-- DATA follows --
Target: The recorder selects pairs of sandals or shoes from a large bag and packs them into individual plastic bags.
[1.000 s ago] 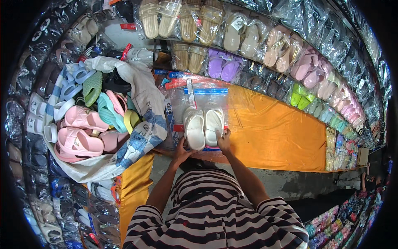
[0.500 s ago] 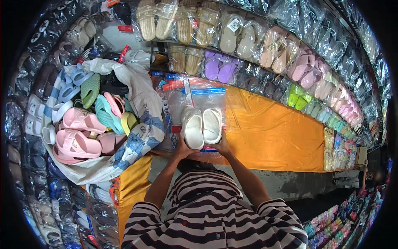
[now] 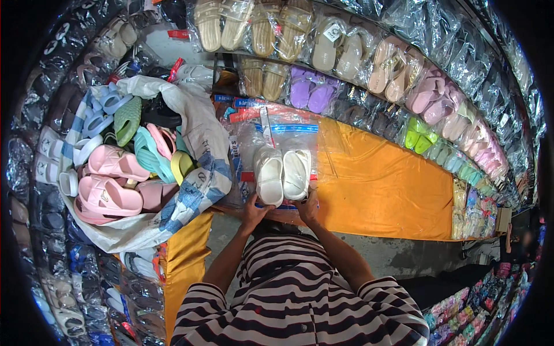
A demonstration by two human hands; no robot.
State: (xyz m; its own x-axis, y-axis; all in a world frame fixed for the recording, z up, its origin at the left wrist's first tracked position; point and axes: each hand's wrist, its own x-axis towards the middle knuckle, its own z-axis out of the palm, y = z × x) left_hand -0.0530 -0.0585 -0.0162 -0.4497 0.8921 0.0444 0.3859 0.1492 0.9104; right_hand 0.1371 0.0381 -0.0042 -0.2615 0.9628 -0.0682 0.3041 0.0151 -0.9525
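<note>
1. Only the head view to go on here, so: the pair of white clogs sits side by side on the tabletop, heels toward the person, close to the near edge. They're over a clear plastic bag with a blue strip; can't tell if they're inside it or on top.
2. Left hand is closed in narrow on the heel end of the left clog. Fingertips underneath are hidden.
3. Right hand has the same sort of hold on the right clog's heel, fingers curled in. Both wrists are right by that near edge, with grey floor below.
4. Left side is tight: a stuffed sack of loose pink, teal and green sandals bulges up just beside the bag, its rim near the left clog.
5. Far side is boxed in too. Red and blue packaging lies past the bag, then purple slippers and more wrapped pairs on the display.
6. Best elbow room is to the right, where orange cloth stretches along to the wrapped pairs at the far right end.
</note>
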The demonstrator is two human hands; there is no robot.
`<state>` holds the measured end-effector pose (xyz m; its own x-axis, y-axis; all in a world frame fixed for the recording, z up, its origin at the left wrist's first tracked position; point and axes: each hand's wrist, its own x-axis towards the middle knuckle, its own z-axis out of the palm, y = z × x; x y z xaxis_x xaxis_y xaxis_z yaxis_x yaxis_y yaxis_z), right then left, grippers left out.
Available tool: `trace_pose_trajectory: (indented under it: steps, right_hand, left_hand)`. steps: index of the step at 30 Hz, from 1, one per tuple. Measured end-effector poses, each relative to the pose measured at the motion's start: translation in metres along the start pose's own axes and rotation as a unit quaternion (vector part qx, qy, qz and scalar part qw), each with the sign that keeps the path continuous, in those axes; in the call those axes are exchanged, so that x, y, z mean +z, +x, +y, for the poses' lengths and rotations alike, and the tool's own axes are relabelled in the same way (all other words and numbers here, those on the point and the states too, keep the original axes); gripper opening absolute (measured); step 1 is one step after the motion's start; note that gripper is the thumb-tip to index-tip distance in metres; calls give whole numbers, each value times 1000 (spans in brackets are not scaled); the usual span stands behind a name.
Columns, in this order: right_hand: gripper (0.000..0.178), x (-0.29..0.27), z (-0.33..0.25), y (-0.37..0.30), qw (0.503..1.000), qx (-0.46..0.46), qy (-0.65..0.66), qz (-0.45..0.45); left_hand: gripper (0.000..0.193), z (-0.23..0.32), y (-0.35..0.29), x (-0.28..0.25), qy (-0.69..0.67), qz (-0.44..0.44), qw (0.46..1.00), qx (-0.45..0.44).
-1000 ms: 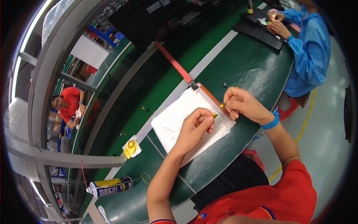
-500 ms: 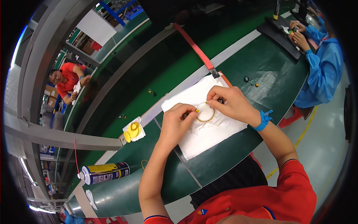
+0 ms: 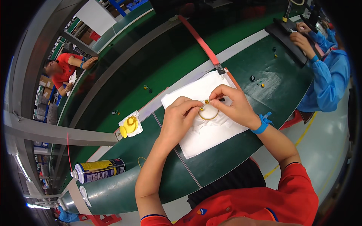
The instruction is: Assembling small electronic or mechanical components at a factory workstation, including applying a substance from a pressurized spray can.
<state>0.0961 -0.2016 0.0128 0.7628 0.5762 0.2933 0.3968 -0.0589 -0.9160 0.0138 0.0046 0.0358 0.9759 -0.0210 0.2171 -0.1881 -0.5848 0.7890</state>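
Note:
A thin yellow cable bent into a loop [image 3: 210, 118] is between my hands, with a small gold-coloured end piece at each tip. My left hand [image 3: 178, 117] pinches one end between thumb and forefinger. At the other end, the thumb and forefinger of my right hand [image 3: 234, 108] are closed. The two ends are close together but apart. Under the loop lies a wrinkled white cloth [image 3: 201, 142] on the dark green tabletop [image 3: 152, 165]. A small dark thing [image 3: 222, 99] shows beside my right fingers, partly hidden.
A spray can [image 3: 100, 171] lies left, a thin red tube rising at its nozzle. Yellow discs [image 3: 131, 127] rest on a white pad. An orange-red bar [image 3: 200, 42] crosses the green belt, which carries small parts [image 3: 148, 89]. Other parts [image 3: 257, 81] lie right, near a co-worker's hands [image 3: 301, 40].
My fingertips have come nearer each other, bringing the two cable ends closer. Across the belt, a person's arm has reached forward. A small part now lies near the co-worker at right.

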Motion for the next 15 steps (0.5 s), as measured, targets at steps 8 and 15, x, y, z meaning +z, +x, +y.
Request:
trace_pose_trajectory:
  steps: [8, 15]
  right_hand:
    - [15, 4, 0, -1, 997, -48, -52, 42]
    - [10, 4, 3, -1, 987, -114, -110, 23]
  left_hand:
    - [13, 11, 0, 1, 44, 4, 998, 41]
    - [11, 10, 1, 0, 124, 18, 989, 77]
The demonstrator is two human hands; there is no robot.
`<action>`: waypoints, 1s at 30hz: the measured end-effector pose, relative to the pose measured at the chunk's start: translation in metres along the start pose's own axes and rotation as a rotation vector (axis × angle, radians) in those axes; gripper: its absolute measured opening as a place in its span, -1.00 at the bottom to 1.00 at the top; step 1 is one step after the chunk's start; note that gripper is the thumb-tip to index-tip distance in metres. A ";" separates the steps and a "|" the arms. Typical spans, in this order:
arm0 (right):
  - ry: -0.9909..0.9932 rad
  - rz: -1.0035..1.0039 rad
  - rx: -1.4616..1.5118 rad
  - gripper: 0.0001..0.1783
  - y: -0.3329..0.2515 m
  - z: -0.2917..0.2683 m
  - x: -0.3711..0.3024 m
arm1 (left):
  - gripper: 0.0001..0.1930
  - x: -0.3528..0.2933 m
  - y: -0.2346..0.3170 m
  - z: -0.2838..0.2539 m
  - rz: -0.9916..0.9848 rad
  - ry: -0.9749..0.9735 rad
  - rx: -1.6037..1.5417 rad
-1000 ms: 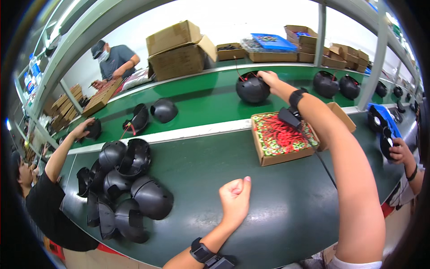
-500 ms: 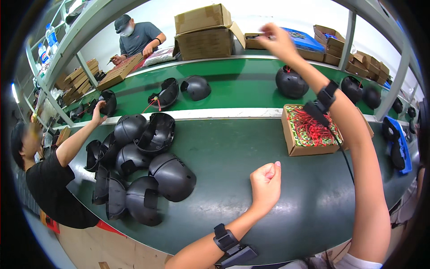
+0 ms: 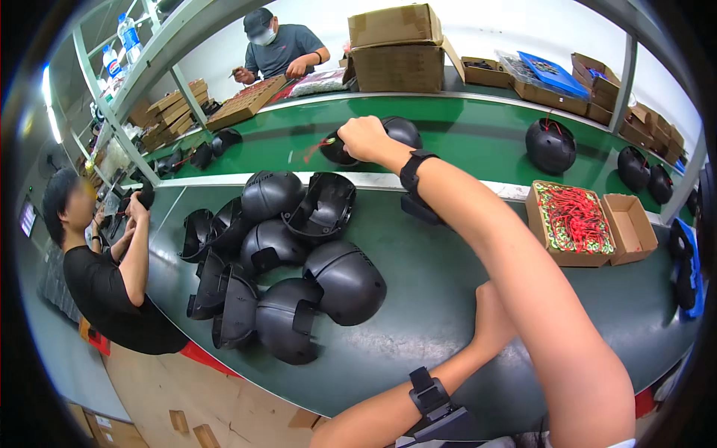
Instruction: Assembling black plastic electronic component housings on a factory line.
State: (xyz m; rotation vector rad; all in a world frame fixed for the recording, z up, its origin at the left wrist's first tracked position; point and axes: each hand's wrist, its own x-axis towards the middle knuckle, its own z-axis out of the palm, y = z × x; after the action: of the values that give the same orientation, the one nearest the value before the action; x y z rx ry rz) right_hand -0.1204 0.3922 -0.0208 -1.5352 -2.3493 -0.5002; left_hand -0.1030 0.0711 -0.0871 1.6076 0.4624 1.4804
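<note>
Over the green conveyor belt (image 3: 463, 138), my right hand (image 3: 364, 140) is closed at a black helmet shell (image 3: 337, 151) with a red cord hanging from it; its fingertips are mostly turned away. Another black helmet shell (image 3: 403, 131) sits just behind that hand. Partly covered by my right forearm, my left hand (image 3: 489, 305) is above the dark green table (image 3: 418, 336), and its fingers are hidden. Left of my hands lies a cluster of black helmet shells (image 3: 347, 284), some with the hollow side showing.
A carton of red cords (image 3: 571, 220) stands on the right beside an open carton (image 3: 631, 231). More shells (image 3: 551, 145) sit along the belt. One co-worker (image 3: 112, 276) stands at the left; another person (image 3: 280, 48) works beyond the belt near large cartons (image 3: 396, 60).
My right hand has come down and leftward to the helmet shell on the belt. My left hand was a visible fist; now my right forearm crosses it. The view has swung left.
</note>
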 end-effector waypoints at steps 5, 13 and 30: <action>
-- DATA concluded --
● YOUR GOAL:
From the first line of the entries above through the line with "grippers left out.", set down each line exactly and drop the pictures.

● TASK SOLUTION:
Target: The recorder selects pairs of sandals or shoes from a large bag and packs them into individual plastic bags.
[1.000 s ago] 
[0.500 s ago] 
[now] 
A demonstration by two human hands; no robot.
State: (xyz m; its own x-axis, y-axis; all in a world frame fixed for the recording, z up, its origin at the left wrist's first tracked position; point and axes: each hand's wrist, its own x-axis towards the middle knuckle, its own z-axis out of the palm, y = z × x) left_hand -0.0530 -0.0585 -0.0162 -0.4497 0.8921 0.0444 0.3859 0.1492 0.9104; right_hand 0.1371 0.0381 -0.0042 -0.2615 0.9628 -0.0682 0.3041 0.0151 -0.9525
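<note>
1. Only the head view to go on here, so: the pair of white clogs sits side by side on the tabletop, heels toward the person, close to the near edge. They're over a clear plastic bag with a blue strip; can't tell if they're inside it or on top.
2. Left hand is closed in narrow on the heel end of the left clog. Fingertips underneath are hidden.
3. Right hand has the same sort of hold on the right clog's heel, fingers curled in. Both wrists are right by that near edge, with grey floor below.
4. Left side is tight: a stuffed sack of loose pink, teal and green sandals bulges up just beside the bag, its rim near the left clog.
5. Far side is boxed in too. Red and blue packaging lies past the bag, then purple slippers and more wrapped pairs on the display.
6. Best elbow room is to the right, where orange cloth stretches along to the wrapped pairs at the far right end.
</note>
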The demonstrator is two human hands; there is no robot.
`<state>` holds the measured end-effector pose (xyz m; its own x-axis, y-axis; all in a world frame fixed for the recording, z up, its origin at the left wrist's first tracked position; point and axes: each hand's wrist, its own x-axis towards the middle knuckle, its own z-axis out of the palm, y = z × x; x y z xaxis_x xaxis_y xaxis_z yaxis_x yaxis_y yaxis_z), right then left, grippers left out.

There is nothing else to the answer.